Sociodrama was developed by Jacob Moreno (1889–1974), a Viennese psychiatrist associated with role theory, group psychotherapy, and sociometry. Used worldwide to develop creativity and productivity, sociodrama encourages participants to the think about the ways in which the various components of a social system might impact on one another. For example, a group of managers might enact a thorny employment issue, with different members taking on not only the roles of the protagonists in that situation, but also the unseen pressures and unspoken voices that might be affecting their behaviours. Speaking aloud thoughts and beliefs that are usually hidden helps to bring tensions and difficulties to the surface, so that they can be explored safely in a group. Ultimately, the aim is to help teams and organisations solve problems and develop greater interpersonal understanding.
Back to the 'BPS chair'. Having arranged ourselves around it like planets orbiting the sun, Ron asks each of us why we're standing where we're standing. Anything to say to the chair-cum-conference-organisers? Comments include 'This conference is dry and boring!', 'Why all the experimental psychology?' and 'It's so clique-y. I'd like to get more involved but I don't know how'.

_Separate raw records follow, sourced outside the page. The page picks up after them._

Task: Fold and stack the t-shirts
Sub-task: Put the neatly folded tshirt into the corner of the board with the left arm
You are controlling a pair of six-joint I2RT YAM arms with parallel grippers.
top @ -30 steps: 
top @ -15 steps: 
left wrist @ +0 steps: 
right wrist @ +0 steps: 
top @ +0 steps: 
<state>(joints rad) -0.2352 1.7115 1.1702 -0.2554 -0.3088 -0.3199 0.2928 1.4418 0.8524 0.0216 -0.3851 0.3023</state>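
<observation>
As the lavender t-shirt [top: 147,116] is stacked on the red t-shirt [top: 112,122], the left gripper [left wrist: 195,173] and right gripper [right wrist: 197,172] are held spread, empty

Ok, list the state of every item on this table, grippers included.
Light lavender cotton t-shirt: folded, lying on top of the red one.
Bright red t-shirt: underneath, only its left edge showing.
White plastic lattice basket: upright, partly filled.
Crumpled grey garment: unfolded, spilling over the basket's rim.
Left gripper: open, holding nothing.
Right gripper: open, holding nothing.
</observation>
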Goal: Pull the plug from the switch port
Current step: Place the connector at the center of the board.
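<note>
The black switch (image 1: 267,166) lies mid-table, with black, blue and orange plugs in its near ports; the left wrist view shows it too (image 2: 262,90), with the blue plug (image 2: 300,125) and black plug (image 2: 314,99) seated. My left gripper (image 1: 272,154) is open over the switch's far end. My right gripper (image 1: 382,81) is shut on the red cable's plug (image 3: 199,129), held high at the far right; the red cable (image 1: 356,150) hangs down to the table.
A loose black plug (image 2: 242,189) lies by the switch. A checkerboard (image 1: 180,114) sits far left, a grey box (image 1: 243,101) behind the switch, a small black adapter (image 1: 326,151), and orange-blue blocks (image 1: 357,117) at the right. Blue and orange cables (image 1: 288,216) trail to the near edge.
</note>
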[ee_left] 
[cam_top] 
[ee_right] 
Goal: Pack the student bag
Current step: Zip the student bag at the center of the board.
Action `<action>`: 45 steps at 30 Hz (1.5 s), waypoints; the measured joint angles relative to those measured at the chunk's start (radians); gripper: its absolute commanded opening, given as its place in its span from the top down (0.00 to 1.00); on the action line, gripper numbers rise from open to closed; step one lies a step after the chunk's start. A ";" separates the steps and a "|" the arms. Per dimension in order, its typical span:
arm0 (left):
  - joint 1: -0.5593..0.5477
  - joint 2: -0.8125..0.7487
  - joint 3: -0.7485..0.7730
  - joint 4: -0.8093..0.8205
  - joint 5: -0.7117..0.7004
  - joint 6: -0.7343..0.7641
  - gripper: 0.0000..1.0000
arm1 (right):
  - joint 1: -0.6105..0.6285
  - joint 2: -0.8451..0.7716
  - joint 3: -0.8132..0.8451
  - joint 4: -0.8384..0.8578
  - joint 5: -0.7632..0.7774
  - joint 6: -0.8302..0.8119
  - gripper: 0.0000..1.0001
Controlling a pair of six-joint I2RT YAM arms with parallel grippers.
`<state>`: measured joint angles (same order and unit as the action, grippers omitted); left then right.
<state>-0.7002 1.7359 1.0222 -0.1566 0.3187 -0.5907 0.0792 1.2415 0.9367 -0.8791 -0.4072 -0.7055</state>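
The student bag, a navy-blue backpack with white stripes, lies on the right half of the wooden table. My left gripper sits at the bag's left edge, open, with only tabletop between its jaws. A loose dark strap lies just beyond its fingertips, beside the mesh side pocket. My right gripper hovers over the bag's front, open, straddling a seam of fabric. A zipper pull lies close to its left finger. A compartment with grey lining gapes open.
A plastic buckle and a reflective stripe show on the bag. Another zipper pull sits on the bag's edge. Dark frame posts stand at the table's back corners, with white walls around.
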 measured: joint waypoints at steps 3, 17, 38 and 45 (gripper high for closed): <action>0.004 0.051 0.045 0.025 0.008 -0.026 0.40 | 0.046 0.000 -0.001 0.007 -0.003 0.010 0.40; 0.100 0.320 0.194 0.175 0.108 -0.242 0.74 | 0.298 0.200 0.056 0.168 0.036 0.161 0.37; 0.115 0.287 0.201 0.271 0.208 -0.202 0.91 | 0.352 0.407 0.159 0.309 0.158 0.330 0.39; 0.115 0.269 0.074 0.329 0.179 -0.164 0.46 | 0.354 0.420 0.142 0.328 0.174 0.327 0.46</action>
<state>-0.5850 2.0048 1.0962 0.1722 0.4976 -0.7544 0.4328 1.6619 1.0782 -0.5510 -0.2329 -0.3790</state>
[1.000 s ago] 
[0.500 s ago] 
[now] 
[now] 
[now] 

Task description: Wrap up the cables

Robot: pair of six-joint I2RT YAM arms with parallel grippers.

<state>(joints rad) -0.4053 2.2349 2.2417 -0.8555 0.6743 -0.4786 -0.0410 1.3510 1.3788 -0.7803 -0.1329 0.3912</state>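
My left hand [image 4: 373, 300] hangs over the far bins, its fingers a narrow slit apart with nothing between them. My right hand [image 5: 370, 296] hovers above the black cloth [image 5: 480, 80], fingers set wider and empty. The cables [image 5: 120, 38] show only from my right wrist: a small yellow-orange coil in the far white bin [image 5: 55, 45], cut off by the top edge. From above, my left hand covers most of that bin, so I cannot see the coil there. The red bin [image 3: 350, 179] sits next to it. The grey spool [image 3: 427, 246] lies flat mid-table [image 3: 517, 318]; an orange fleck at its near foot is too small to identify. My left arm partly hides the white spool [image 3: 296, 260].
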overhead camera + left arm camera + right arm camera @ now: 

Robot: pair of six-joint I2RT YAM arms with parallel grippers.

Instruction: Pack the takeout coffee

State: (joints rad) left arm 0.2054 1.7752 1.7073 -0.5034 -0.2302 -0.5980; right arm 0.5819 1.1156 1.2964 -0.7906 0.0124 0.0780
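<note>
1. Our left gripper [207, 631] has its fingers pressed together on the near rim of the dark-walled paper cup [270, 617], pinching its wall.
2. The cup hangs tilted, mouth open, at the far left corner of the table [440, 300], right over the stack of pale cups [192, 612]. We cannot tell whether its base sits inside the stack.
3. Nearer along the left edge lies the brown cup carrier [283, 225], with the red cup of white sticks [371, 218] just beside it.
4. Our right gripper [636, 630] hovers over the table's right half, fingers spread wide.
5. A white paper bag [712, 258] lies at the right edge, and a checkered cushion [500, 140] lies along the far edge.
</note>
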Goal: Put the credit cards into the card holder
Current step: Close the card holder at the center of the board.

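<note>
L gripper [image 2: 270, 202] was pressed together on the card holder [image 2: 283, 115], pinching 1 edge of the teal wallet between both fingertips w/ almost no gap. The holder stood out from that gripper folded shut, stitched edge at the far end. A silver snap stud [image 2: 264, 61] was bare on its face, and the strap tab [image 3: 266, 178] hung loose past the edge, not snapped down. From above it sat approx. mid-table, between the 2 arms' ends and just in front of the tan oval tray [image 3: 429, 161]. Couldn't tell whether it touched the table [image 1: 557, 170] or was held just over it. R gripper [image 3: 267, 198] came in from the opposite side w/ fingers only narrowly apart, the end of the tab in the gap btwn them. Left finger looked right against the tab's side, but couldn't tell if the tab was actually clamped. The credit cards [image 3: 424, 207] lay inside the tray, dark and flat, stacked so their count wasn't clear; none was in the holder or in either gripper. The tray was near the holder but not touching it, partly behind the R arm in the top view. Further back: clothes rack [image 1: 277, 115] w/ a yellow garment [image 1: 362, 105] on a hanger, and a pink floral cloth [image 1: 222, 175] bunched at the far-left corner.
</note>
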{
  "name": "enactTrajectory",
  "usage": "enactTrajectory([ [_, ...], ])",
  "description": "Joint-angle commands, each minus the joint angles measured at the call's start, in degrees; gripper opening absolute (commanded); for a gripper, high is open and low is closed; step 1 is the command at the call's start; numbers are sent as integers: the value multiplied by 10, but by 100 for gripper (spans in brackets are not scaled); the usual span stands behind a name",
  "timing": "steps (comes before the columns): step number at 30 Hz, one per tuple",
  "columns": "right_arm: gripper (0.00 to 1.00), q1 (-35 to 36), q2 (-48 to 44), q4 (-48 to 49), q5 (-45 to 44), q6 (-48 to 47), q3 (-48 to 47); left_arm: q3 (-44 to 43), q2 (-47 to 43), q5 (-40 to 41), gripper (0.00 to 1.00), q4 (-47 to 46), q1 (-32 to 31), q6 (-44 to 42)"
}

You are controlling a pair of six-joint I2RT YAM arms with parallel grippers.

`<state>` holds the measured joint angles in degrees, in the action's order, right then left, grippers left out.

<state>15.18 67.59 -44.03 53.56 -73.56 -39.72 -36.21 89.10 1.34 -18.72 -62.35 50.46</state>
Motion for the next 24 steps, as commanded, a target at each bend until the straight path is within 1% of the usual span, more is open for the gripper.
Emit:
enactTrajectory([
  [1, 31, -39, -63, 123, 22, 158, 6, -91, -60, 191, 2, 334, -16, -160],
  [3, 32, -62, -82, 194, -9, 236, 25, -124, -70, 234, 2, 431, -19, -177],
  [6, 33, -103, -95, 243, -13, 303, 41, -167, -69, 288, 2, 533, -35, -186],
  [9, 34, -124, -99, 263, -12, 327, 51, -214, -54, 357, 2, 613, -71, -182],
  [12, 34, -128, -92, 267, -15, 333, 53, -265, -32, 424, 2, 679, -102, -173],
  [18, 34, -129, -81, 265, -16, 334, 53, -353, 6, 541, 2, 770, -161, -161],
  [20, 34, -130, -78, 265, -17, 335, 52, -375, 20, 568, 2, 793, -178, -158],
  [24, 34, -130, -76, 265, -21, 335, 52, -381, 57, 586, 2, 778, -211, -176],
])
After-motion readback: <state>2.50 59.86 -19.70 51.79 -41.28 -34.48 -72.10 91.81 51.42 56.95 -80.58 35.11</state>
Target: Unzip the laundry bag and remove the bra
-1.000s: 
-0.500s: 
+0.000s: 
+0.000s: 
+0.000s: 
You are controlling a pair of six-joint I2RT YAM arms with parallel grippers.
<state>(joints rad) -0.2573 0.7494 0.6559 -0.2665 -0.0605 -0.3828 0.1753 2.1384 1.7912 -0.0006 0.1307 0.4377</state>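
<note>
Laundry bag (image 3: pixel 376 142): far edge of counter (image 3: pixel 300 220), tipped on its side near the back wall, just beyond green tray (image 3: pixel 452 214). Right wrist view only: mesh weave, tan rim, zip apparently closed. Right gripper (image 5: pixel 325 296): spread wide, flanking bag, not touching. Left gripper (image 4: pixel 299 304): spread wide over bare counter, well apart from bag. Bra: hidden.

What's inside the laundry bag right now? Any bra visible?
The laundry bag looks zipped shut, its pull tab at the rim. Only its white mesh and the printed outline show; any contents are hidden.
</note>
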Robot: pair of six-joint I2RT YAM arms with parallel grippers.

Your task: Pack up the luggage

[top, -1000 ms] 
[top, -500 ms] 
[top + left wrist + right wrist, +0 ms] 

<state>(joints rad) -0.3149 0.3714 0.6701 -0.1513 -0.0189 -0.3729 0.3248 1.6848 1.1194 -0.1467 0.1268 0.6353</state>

Somewhat unexpectedly, the sociodrama kicks in for real. One of our group really is a member of the BPS Conference Committee, and she responds to the comments with admirable composure. The group listens respectfully, and some express an interest in helping to organise future events. Suddenly we see the power of the participatory workshop format. Instead of 'Death by PowerPoint', we have actually experienced sociodrama in action. The group agrees that the hands-on, learning-by-doing approach has been like a breath of fresh air. Here's hoping for more of this kind of thing at the next year's conference in Brighton. SH
Big deal or no deal
The lights dim. Background music swells to a menacing crescendo. Tension in the studio is almost palpable as an old-fashioned telephone rings... TV game show Deal or No Deal is a pleasant enough way to kill 45 minutes before dinner, but can it tell us anything interesting about the psychology of decision making?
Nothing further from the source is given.